=== Material provided ===

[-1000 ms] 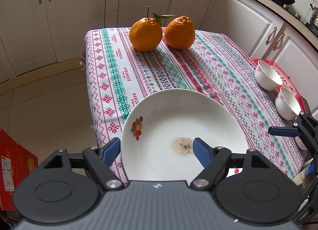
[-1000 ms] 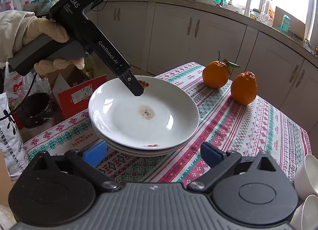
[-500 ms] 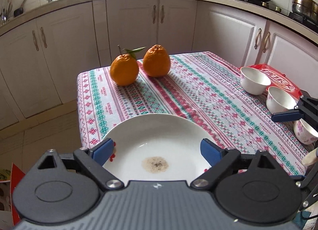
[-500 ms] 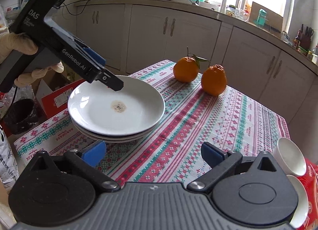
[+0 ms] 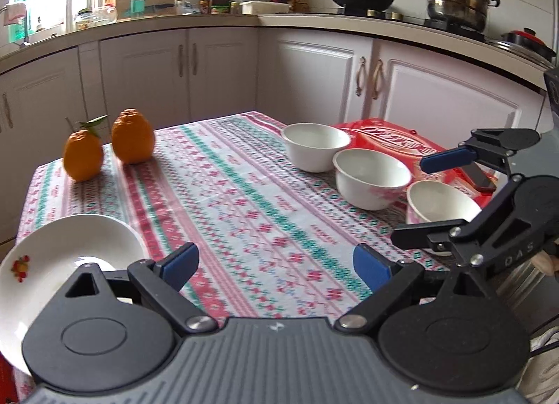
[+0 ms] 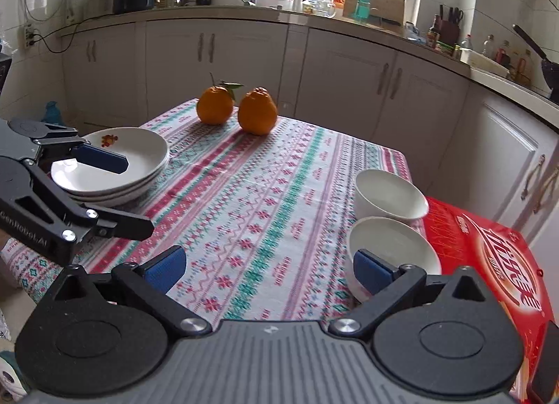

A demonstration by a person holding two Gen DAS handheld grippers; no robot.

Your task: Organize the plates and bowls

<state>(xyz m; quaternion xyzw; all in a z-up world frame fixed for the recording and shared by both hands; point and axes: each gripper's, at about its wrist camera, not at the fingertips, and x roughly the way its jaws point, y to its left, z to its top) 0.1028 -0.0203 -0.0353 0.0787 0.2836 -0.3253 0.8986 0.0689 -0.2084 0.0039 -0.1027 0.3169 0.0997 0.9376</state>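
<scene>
Plates point(image 6: 115, 166) sit stacked at the left edge of the tabletop point(image 5: 244, 201), and three bowls point(image 5: 372, 178) stand in a row along the right edge, beside a red box point(image 6: 489, 257). Both the left tongs point(image 5: 276, 262) and the right tongs point(image 6: 267, 269) are wide and hold nothing. I judge the bowls come next: approach one rim from above, close on its wall, lift straight, then nest it gently into the neighbour.

Left gripper point(image 5: 276, 264), jaws wide apart, nothing between them, above patterned desk point(image 5: 244, 201). Stacked plates point(image 5: 52, 264) at lower left; two oranges point(image 5: 108, 149) beyond; three white bowls point(image 5: 370, 177) at right beside right gripper point(image 5: 429, 194).
</scene>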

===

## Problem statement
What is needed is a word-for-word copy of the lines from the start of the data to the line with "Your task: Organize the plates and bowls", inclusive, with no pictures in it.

## Reply
[-1000 ms] 
[-1000 ms] 
[-500 ms] 
[-500 ms] 
[+0 ms] 
[+0 ms] 

A demonstration by a person holding two Gen DAS handheld grippers; no robot.

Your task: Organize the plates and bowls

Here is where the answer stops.